● Task statement:
A full, exact copy of the listing is needed, with images omitted.

● Dataset extract:
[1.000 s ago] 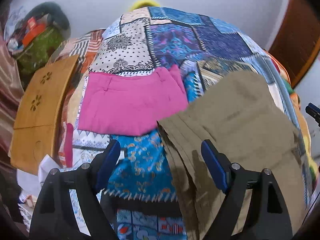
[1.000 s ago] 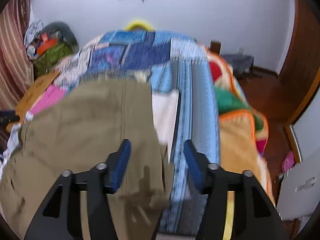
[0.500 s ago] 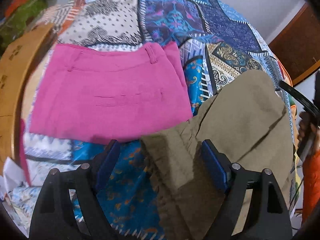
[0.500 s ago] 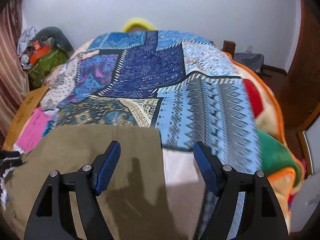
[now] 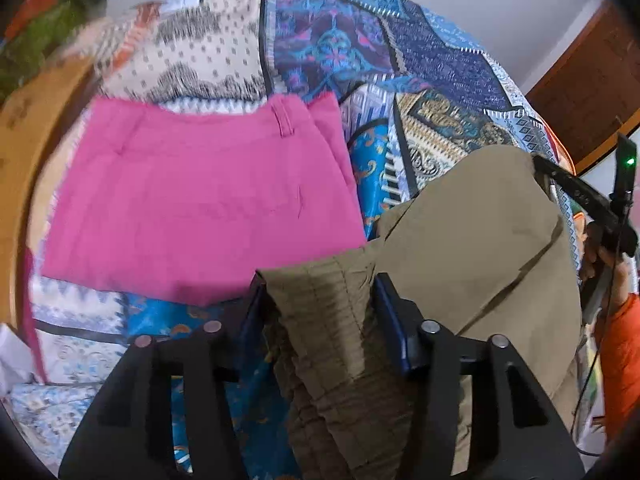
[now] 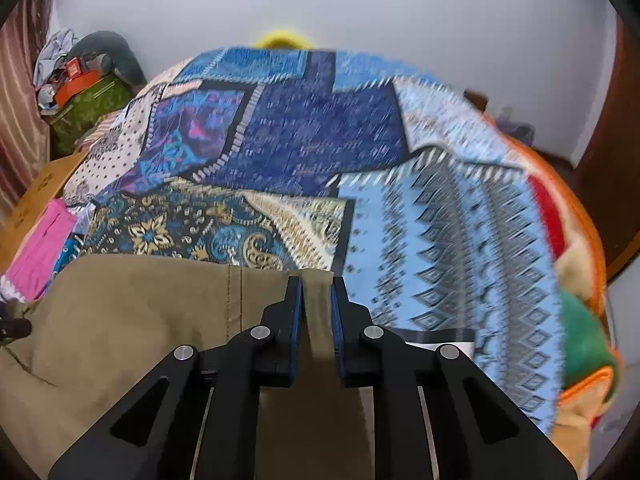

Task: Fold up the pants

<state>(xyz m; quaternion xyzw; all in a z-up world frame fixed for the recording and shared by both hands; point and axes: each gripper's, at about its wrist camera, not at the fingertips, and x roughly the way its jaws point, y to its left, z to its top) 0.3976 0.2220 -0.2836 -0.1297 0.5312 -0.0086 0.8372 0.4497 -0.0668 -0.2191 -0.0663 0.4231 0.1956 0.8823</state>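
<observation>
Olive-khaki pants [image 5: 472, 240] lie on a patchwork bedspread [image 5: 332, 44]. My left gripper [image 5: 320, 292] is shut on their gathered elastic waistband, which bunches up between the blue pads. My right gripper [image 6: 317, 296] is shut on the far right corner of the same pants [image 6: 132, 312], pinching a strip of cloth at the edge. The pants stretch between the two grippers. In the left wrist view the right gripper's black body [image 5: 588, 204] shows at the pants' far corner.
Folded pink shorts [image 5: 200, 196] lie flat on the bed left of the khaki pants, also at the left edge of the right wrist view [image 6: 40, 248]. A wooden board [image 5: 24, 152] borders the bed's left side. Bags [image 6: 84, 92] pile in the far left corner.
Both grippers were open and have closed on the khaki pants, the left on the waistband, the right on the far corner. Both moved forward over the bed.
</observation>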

● Result for this exercise:
[1.000 s ago] 
[1.000 s ago] 
[0.500 s ago] 
[0.500 s ago] 
[now] 
[now] 

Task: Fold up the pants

<state>(xyz m; quaternion xyzw; all in a z-up world frame fixed for the recording and shared by both hands; point and axes: each gripper's, at about its wrist camera, not at the fingertips, and x roughly the way its jaws point, y to its left, z to its top) 0.3976 0.2220 -0.2836 -0.1297 0.5312 -0.0086 0.8372 0.4497 -0.0668 -0.2191 -0.0663 0.4231 0.1956 0.8823</state>
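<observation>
Olive-khaki pants [image 5: 472, 240] lie on a patchwork bedspread [image 5: 332, 44]. My left gripper [image 5: 320, 292] is shut on their gathered elastic waistband, which bunches up between the blue pads. My right gripper [image 6: 317, 296] is shut on the far right corner of the same pants [image 6: 132, 312], pinching a strip of cloth at the edge. The pants stretch between the two grippers. In the left wrist view the right gripper's black body [image 5: 588, 204] shows at the pants' far corner.
Folded pink shorts [image 5: 200, 196] lie flat on the bed left of the khaki pants, also at the left edge of the right wrist view [image 6: 40, 248]. A wooden board [image 5: 24, 152] borders the bed's left side. Bags [image 6: 84, 92] pile in the far left corner.
Both grippers were open and have closed on the khaki pants, the left on the waistband, the right on the far corner. Both moved forward over the bed.
</observation>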

That completes the output.